Clonal growth assay of hematopoietic cells (CBHSC) was used to test the biological activity of dressings with G-CSF or GM-CSF. CBHSC cells were cultured in 24-well plates, with each well containing 1 × 104 cells. A commercial methylcellulose medium was utilized for the culture, and two variants of this medium were employed, both from Stem Cell Technologies: MethoCult™ H4230 without growth factors and without EPO, and MethoCult™ H4330 without growth factors but with EPO. Prior to introducing the cells, 50 μL of collected aliquots of the medium obtained in the cytokine recovery assay from the dressing was extensively mixed with 950 μL of the respective methylcellulose medium. The concentration of cytokines was determined prior to adding the collected aliquots of the medium obtained in the cytokine recovery assay. Approximately 10 ng/mL of G-CSF or GM-CSF (50 μL) was added for each experiment. The positive control was composed of 50 µL of pure cytokines in PBS with 0.1% human albumin, maintaining a 10 ng/mL concentration. The control group consisted of 50 µL of PBS with 0.1% human albumin (without cytokines). A volume of 50 µL of the suspensions from Ligasano and dressing developed with PBS instead of cytokines (negative control) were also evaluated. The number of cells, including mixed cells (Mix-CFCs), erythroid cells (BFU-Es), or granulocyte-macrophage cells (GM-CFCs), was evaluated after 14 days of culture. Colonies were identified and counted directly under an inverted microscope (10× objective) by two independent researchers. The distinction between CFUs was made according manufacturer procedures. Obtained results were then averaged, and further statistical analyses were performed. The results are presented as percentages relative to control cells after 14 days of culture (mean ± standard deviation). All experimental procedures were conducted in triplicate, n = 9.

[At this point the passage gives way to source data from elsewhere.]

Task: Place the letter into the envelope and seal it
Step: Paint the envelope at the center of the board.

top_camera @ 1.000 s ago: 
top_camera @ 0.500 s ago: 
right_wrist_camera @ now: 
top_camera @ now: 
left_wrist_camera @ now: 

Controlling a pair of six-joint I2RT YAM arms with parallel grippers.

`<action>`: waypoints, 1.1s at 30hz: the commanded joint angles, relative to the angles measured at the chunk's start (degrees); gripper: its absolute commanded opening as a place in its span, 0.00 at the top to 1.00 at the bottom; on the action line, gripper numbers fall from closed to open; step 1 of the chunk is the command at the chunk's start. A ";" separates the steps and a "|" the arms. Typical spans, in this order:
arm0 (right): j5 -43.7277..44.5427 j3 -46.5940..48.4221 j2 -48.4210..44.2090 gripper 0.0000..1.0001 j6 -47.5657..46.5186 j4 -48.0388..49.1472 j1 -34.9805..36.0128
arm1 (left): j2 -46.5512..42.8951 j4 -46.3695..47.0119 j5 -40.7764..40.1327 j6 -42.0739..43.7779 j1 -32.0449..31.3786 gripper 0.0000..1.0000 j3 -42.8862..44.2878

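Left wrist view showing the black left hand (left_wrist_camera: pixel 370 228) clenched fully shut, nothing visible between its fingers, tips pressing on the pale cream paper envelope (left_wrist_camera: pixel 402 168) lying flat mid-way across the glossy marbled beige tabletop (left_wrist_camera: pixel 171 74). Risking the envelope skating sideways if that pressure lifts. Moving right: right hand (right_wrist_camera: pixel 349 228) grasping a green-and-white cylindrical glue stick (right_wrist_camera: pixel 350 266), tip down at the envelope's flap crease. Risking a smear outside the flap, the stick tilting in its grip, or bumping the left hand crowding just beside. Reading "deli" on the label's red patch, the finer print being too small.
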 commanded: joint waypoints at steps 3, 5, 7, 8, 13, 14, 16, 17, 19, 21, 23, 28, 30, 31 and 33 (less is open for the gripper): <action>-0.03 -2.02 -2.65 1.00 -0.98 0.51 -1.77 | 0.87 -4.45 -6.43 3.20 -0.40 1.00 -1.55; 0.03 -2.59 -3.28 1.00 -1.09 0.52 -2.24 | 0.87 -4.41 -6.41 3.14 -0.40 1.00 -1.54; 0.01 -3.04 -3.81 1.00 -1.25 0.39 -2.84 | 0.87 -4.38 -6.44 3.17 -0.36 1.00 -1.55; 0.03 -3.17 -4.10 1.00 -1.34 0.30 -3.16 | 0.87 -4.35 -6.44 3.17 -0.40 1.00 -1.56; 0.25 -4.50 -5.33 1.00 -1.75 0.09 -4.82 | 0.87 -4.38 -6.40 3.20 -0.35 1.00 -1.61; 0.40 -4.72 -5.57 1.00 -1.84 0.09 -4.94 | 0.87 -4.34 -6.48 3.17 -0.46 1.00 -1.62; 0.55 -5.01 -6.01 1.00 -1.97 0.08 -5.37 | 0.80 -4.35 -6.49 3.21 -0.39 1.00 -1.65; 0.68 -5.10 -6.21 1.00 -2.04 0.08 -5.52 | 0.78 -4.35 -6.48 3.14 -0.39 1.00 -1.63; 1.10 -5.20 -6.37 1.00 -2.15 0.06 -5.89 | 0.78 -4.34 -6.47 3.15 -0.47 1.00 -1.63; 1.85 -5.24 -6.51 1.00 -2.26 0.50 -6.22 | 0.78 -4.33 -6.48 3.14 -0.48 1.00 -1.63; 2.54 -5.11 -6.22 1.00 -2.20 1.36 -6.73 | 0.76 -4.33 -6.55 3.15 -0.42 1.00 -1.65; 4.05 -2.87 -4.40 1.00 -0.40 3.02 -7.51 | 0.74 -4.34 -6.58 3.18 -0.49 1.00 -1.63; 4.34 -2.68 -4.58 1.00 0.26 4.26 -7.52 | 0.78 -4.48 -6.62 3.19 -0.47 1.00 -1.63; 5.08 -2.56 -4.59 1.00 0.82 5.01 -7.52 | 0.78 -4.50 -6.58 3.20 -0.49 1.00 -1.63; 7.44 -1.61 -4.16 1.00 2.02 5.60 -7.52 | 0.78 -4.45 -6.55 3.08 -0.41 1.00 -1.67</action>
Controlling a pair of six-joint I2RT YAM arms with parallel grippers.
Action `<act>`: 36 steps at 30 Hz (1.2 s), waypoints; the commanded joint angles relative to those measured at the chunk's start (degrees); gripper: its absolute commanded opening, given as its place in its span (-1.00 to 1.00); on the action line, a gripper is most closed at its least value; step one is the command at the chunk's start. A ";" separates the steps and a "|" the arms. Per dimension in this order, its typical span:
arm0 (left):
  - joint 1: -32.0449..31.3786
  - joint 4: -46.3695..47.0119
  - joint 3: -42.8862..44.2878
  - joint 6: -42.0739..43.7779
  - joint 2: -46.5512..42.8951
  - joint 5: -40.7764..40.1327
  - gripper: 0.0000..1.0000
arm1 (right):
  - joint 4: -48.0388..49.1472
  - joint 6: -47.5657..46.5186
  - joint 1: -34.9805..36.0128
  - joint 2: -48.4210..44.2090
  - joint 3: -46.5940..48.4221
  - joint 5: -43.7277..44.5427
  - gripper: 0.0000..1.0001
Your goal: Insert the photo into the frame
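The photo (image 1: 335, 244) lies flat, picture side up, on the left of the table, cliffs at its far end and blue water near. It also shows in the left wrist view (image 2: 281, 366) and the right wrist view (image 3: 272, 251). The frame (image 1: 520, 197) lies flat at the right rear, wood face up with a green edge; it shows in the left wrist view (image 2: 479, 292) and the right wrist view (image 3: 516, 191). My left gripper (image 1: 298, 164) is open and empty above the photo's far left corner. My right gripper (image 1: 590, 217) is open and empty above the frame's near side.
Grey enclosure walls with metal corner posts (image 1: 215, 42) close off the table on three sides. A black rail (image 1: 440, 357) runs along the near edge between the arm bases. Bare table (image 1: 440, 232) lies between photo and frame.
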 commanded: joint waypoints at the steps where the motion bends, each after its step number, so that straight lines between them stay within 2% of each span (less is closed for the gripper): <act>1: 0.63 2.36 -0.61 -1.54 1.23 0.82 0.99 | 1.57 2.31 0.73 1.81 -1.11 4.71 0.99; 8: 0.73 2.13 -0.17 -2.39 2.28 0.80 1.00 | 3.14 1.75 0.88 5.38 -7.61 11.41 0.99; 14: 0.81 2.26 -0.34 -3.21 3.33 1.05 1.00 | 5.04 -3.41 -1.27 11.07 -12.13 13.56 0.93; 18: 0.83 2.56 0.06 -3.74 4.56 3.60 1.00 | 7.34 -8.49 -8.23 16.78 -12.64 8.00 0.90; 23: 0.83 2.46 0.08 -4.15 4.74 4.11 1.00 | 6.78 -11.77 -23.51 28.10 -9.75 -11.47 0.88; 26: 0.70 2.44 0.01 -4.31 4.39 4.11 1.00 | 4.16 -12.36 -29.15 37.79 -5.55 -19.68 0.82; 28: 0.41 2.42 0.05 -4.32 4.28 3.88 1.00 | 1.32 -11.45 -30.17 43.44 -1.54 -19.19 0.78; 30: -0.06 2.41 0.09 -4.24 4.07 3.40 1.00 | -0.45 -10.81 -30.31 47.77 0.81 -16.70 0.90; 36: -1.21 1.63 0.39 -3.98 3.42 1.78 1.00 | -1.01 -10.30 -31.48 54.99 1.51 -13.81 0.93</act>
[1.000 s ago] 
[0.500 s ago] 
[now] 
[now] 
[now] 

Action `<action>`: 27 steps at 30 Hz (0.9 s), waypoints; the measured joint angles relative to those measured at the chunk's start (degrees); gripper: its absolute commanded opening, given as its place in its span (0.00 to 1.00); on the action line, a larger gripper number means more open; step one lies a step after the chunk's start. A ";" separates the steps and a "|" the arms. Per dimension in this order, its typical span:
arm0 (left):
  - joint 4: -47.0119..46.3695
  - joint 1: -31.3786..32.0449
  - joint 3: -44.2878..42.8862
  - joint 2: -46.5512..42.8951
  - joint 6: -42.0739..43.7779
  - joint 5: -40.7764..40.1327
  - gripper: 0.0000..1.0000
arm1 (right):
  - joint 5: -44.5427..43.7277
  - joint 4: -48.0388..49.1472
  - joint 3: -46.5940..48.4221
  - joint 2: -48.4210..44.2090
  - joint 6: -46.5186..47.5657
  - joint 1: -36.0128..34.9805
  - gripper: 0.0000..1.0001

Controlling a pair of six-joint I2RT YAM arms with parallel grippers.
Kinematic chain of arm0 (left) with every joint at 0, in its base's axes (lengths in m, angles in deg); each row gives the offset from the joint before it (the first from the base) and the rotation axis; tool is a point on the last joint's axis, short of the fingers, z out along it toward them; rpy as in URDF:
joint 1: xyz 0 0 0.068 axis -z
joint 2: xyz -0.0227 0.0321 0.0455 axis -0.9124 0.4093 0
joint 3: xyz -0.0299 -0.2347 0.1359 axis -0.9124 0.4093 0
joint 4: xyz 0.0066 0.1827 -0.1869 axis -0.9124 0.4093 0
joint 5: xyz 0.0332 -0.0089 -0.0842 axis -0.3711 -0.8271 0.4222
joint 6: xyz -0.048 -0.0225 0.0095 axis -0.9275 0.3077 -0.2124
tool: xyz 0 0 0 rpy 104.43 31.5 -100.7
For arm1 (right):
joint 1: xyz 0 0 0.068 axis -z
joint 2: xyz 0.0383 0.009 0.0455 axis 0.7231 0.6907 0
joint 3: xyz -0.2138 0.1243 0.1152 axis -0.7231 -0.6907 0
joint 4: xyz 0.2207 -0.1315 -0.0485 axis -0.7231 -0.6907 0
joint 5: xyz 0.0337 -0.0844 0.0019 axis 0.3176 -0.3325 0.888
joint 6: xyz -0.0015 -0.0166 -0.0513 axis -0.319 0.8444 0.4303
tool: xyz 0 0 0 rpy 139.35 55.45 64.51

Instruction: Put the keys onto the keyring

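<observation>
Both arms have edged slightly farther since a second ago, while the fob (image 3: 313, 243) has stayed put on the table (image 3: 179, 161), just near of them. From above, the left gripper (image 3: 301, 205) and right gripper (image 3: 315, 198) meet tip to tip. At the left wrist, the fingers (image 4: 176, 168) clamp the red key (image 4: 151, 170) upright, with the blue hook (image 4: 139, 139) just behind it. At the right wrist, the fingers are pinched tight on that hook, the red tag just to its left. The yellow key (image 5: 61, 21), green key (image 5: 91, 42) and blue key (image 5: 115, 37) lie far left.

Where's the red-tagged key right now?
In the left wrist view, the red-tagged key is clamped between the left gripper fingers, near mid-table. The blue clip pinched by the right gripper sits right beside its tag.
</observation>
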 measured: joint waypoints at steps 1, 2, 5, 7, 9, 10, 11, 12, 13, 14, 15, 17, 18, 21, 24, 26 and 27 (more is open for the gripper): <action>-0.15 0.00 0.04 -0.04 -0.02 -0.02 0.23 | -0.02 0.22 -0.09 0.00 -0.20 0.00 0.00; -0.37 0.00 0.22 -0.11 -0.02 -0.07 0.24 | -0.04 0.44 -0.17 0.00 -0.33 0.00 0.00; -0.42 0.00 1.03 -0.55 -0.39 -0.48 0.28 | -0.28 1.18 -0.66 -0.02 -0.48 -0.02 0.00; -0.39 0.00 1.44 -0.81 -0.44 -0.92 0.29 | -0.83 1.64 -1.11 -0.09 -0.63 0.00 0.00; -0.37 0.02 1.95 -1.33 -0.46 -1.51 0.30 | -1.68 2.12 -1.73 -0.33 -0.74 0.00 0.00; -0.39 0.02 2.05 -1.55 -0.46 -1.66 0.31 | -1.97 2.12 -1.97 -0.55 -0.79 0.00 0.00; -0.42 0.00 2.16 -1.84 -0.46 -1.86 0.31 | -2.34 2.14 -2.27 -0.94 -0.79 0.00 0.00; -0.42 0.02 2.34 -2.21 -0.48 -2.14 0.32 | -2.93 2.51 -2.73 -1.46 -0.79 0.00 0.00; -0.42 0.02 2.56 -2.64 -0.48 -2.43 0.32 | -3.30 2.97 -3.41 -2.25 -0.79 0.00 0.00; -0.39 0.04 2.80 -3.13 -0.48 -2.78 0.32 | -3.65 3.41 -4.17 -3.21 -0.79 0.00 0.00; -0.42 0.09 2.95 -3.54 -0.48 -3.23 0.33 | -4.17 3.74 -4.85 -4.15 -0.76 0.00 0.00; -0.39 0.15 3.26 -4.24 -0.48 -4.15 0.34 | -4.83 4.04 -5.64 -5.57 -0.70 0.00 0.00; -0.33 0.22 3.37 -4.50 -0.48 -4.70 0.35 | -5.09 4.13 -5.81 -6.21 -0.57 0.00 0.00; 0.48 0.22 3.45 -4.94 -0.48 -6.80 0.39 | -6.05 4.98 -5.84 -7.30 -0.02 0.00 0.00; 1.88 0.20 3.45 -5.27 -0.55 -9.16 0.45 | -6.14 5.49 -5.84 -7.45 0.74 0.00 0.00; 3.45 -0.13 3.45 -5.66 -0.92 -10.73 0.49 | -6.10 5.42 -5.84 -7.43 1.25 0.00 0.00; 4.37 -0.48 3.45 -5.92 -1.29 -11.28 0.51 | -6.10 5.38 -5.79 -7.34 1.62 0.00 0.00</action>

4.8.4. Sterility Assessment

The prepared dressings were transferred to 6-well plates, and 10 mL of culture medium (DMEM, RPMI, or alpha-MEM + 10% FBS (fetal bovine serum), all from Gibco, Poland) was added. The plate with the dressings was then positioned inside a cell culture incubator (maintained at 37 °C with 5% CO2) and left for a duration of one week. Following this week, the dressings were taken out, and the culture fluid was examined by Giemsa staining for the detection of bacteria and lactophenol cotton blue staining for fungi detection. After staining, the fluid was examined under a microscope to detect any presence of microorganisms (100× and 1000× magnification).

4.9. Statistical Analysis

Statistical evaluation of the results was performed using one-way ANOVA with Bonferroni correction (in the case of a normal distribution) or non-parametric Kruskal–Wallis with Dunn’s multiple comparison test (in the case of a non-Gaussian distribution). The distribution of the data was evaluated using the Shapiro–Wilk test. GraphPad Prism software was used to carry out these tests (version 7; GraphPad Software, Inc., La Jolla, CA, USA). p < 0.05 was considered a statistically significant difference.

5. Conclusions

Chitosan-based dressings, developed and evaluated in this work, exhibit substantial promise as carriers and allow the loading and release of bioactive molecules with dimensions much higher than those of typical drug molecules. These dressings exhibit promise for wound healing applications owing to their protracted cytokine release profile. Furthermore, even after storage, the cytokines extracted from these dressings preserved their biological activity. However, additional validation remains imperative, considering the disparity between these conditions and those within the wound bed. Our investigation underscores freeze-drying followed by room temperature storage as a viable approach with a commendable safety profile. This method demonstrates negligible cytokine loss, offering positive outcomes in in vitro tests assessing cell proliferation and differentiation. Furthermore, the potential for freeze-dried dressings to be stored under more relaxed temperature conditions may significantly improve their clinical accessibility. Nonetheless, comprehensive research remains imperative to scrutinize the efficacy and safety of wound dressings and incorporate growth factors in an in vivo model.

Supplementary Materials

The supporting information can be downloaded at: https://www.mdpi.com/article/10.3390/ijms25010030/s1.

Author Contributions

Conceptualization, S.L. and Z.P.; methodology, A.L. and Ł.S. (Łukasz Szymański); software, M.Z.; validation, S.L., A.L. and Z.P.; formal analysis, M.S., A.H. and Ł.S. (Łukasz Szymański); investigation, S.L. and Ł.S. (Łukasz Szymański); resources, A.L.; writing—original draft preparation, S.L., M.Z., A.H., A.L. and Ł.S. (Łukasz Szarpak); writing—review and editing, Ł.S. (Łukasz Szarpak), Ł.S. (Łukasz Szymański), and Z.P.; visualization, M.S. and Ł.S. (Łukasz Szarpak); supervision, S.L. and Z.P.; project administration, S.L. and Z.P.; funding acquisition, Z.P. All authors have read and agreed to the published version of the manuscript.

Funding

The study was supported by the National Centre for Research and Development, grant no. OR00004208.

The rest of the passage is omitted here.